◆ TASK GOAL
Within the records below, how many lines hold the string "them"? State that number and nothing else.

◆ INPUT FOR THIS TASK
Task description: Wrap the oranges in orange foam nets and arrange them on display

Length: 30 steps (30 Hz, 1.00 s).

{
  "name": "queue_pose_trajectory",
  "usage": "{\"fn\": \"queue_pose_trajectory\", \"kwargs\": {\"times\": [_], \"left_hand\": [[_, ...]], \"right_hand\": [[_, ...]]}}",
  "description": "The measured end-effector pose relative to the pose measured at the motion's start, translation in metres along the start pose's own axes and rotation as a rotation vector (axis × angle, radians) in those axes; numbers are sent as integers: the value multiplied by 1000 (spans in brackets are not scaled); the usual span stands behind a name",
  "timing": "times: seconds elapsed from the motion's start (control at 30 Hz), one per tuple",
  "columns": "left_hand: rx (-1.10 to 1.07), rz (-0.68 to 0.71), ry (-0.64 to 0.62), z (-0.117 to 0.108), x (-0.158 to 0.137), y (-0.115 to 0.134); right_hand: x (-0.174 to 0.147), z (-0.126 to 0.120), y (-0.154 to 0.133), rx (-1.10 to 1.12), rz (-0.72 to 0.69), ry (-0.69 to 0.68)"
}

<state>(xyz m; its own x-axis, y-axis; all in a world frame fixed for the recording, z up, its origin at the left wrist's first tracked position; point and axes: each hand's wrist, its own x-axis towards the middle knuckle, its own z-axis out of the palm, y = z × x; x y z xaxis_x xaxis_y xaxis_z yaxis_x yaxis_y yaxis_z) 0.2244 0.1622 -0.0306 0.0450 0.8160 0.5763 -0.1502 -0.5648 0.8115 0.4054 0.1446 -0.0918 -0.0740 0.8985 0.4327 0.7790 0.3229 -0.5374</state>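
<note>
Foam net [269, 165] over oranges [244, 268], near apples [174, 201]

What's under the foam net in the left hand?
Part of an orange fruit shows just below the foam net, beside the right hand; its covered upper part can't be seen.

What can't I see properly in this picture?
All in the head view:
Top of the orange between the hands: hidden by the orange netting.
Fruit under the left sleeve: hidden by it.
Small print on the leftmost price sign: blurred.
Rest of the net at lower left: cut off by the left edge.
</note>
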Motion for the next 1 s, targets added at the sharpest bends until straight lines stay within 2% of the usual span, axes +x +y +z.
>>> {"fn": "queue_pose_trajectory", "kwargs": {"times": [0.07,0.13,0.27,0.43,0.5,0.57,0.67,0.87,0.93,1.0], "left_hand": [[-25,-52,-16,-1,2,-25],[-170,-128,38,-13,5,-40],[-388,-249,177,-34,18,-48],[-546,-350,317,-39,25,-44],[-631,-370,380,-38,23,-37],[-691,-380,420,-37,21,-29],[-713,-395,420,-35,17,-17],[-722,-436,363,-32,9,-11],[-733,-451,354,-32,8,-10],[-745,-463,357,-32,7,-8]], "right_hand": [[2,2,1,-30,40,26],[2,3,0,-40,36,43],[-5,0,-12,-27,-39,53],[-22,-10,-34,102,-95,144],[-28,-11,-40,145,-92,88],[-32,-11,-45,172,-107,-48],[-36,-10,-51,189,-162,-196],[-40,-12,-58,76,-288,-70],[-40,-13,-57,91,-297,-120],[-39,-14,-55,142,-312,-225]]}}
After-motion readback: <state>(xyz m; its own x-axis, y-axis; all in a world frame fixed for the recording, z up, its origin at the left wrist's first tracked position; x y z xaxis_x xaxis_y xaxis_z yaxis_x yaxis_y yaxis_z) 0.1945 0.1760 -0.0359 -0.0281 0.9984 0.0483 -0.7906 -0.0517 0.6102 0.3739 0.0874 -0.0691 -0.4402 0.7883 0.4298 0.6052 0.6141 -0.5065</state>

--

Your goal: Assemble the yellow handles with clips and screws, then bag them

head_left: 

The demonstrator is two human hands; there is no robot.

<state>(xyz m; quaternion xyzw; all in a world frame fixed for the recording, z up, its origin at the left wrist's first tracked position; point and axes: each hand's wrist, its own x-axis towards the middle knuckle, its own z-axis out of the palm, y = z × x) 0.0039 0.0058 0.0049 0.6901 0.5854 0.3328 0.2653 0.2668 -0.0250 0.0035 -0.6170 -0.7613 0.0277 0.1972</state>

◆ ANSWER AREA
2